Study material:

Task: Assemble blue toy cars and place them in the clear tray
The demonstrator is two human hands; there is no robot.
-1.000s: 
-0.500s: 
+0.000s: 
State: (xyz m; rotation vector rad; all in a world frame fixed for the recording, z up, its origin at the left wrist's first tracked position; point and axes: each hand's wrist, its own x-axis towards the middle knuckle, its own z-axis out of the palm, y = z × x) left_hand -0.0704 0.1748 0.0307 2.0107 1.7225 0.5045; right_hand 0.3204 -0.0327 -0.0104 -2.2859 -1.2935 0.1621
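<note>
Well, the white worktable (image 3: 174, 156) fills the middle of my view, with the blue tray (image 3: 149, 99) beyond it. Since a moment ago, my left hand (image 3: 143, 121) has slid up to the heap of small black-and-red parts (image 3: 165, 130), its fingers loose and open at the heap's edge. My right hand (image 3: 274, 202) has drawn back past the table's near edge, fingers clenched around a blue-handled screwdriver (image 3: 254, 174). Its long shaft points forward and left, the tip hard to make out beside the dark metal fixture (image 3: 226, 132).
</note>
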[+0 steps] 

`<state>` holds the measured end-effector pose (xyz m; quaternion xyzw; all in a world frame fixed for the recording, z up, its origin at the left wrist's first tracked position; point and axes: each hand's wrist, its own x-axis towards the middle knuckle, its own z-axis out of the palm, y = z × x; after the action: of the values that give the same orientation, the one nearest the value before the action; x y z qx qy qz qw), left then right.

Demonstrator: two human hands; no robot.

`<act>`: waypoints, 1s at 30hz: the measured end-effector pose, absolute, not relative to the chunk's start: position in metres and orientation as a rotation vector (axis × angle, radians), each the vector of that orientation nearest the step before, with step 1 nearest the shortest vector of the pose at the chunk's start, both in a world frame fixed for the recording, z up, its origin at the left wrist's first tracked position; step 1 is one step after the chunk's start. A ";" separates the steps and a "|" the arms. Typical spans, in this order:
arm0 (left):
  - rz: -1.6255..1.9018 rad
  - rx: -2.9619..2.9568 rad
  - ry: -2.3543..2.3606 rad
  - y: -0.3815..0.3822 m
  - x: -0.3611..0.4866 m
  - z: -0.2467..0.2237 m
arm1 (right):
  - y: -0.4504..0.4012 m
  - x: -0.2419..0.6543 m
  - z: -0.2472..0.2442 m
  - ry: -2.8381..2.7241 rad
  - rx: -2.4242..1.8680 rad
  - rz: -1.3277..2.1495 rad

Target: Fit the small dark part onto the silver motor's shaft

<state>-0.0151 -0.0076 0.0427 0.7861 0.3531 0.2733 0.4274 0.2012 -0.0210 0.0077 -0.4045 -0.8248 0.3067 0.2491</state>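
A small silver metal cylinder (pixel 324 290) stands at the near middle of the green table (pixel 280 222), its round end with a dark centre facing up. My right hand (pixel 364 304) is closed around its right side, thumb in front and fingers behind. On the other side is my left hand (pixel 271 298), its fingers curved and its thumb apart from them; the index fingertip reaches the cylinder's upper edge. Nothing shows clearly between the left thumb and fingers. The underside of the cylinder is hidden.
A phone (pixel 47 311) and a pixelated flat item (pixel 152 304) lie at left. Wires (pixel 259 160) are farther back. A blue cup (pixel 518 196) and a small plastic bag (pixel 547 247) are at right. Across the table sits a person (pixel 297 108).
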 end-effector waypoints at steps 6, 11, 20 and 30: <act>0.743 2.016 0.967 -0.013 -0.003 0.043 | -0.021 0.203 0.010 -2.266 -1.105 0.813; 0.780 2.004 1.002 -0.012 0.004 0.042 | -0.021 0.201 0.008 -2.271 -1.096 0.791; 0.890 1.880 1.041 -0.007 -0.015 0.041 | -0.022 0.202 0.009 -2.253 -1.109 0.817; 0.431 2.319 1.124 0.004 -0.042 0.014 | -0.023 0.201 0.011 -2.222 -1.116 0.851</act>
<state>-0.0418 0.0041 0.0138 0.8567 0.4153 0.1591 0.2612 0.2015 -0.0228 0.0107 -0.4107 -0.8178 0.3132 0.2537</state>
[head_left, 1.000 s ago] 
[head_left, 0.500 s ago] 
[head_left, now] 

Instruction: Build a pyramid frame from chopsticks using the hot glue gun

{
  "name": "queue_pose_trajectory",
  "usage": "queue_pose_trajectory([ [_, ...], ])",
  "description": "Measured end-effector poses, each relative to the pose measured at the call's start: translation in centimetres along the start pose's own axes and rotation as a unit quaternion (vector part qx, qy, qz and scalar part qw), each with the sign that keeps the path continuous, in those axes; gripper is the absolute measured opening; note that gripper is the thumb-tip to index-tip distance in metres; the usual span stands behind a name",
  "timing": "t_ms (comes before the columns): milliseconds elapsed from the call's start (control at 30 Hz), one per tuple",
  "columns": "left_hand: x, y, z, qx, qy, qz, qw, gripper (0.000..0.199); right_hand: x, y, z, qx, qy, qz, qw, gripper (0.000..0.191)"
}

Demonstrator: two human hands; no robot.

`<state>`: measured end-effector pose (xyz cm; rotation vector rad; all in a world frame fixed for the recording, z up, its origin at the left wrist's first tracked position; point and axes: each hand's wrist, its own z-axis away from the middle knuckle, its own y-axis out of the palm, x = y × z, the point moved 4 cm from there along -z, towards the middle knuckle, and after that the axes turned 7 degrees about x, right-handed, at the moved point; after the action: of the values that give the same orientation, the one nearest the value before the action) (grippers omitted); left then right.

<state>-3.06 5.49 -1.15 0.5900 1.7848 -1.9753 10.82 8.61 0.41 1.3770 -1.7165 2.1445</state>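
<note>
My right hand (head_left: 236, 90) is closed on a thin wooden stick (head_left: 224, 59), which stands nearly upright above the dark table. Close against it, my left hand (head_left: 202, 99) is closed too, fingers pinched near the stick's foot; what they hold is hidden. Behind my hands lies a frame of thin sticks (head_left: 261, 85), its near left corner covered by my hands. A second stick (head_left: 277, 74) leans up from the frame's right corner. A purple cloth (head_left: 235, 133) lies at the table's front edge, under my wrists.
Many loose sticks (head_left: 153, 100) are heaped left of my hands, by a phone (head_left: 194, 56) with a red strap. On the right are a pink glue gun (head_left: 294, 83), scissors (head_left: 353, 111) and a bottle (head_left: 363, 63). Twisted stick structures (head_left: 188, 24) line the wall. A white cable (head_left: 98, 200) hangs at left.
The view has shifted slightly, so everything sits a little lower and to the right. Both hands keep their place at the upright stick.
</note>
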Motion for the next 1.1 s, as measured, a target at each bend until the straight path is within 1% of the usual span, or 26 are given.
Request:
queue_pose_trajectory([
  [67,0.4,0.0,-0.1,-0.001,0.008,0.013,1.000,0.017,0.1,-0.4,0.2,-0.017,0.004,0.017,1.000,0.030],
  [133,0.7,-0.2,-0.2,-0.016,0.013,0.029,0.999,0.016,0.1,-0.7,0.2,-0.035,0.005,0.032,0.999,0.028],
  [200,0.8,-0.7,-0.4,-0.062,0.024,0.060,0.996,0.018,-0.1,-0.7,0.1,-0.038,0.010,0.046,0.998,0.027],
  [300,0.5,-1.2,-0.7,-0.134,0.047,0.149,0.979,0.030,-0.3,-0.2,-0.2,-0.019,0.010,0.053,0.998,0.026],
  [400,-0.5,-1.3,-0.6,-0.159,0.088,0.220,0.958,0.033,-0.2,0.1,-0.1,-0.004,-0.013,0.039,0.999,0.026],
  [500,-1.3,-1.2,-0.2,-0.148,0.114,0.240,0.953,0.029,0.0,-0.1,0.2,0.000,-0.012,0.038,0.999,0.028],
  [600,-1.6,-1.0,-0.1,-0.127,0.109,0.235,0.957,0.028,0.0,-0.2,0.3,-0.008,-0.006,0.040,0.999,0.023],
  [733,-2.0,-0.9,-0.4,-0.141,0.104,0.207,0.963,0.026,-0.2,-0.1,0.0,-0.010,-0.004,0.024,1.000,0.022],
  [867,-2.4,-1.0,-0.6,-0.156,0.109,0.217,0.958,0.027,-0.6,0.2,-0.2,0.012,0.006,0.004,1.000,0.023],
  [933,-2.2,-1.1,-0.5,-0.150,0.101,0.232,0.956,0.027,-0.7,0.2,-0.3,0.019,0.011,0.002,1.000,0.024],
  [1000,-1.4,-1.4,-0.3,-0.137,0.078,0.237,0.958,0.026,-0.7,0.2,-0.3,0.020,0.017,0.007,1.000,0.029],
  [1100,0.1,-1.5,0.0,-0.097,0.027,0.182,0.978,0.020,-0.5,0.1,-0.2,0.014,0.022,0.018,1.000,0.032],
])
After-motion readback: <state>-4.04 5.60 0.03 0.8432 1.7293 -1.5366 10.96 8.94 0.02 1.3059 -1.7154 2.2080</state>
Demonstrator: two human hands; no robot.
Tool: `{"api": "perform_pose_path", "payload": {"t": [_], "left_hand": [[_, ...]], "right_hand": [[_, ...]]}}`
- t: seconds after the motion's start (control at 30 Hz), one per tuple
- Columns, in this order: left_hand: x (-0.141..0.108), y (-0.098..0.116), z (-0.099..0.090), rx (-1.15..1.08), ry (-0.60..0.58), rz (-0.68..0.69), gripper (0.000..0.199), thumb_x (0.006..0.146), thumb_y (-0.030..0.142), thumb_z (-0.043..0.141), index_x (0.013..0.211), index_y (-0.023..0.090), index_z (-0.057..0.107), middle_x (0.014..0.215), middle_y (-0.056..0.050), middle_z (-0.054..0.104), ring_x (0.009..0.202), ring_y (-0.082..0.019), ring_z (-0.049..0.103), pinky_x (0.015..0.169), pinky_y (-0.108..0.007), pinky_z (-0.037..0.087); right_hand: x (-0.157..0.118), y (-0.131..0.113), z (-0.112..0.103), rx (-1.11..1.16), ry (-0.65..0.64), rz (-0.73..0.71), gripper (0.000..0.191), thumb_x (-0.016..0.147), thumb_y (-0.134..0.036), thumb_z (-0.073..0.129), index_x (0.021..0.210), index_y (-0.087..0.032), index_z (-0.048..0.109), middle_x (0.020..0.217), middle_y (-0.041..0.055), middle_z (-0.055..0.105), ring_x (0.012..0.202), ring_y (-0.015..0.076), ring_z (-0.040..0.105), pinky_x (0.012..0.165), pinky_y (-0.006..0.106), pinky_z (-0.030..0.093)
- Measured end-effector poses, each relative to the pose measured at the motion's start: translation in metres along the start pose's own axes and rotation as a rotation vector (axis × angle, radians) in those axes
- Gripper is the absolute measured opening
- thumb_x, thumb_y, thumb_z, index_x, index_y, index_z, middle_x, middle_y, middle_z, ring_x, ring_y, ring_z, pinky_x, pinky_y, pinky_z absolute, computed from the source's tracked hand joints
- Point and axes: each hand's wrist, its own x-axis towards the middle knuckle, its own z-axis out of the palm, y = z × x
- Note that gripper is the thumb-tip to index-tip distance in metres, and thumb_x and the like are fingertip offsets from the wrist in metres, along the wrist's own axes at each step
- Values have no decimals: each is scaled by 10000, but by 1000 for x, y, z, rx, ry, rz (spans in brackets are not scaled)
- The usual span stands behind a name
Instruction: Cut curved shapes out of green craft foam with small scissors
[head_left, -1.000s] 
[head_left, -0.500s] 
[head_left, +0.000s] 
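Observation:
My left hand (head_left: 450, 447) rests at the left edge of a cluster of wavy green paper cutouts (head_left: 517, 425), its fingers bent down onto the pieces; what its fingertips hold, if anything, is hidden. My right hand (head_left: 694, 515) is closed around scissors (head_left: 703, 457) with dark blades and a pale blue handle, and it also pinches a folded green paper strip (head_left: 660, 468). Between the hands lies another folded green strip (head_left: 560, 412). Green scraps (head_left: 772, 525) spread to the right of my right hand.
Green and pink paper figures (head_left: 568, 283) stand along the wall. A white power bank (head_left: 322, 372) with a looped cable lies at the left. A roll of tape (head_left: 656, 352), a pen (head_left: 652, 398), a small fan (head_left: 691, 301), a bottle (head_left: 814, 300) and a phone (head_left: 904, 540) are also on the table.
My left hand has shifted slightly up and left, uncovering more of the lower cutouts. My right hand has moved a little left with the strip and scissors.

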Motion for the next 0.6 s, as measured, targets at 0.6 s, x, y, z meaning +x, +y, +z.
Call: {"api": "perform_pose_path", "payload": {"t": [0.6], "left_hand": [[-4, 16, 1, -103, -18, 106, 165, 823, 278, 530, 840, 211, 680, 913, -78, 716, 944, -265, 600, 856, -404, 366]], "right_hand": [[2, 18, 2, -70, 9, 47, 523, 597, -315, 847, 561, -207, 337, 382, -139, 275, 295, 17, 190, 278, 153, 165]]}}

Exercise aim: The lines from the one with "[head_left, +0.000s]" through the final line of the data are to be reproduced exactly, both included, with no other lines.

Expected answer:
[head_left, +0.000s] 
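Observation:
My left hand (head_left: 450, 447) rests at the left edge of a cluster of wavy green paper cutouts (head_left: 517, 425), its fingers bent down onto the pieces; what its fingertips hold, if anything, is hidden. My right hand (head_left: 694, 515) is closed around scissors (head_left: 703, 457) with dark blades and a pale blue handle, and it also pinches a folded green paper strip (head_left: 660, 468). Between the hands lies another folded green strip (head_left: 560, 412). Green scraps (head_left: 772, 525) spread to the right of my right hand.
Green and pink paper figures (head_left: 568, 283) stand along the wall. A white power bank (head_left: 322, 372) with a looped cable lies at the left. A roll of tape (head_left: 656, 352), a pen (head_left: 652, 398), a small fan (head_left: 691, 301), a bottle (head_left: 814, 300) and a phone (head_left: 904, 540) are also on the table.
My left hand has shifted slightly up and left, uncovering more of the lower cutouts. My right hand has moved a little left with the strip and scissors.
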
Motion for the next 0.6 s, as measured, targets at 0.6 s, x, y, z meaning +x, +y, +z.
Call: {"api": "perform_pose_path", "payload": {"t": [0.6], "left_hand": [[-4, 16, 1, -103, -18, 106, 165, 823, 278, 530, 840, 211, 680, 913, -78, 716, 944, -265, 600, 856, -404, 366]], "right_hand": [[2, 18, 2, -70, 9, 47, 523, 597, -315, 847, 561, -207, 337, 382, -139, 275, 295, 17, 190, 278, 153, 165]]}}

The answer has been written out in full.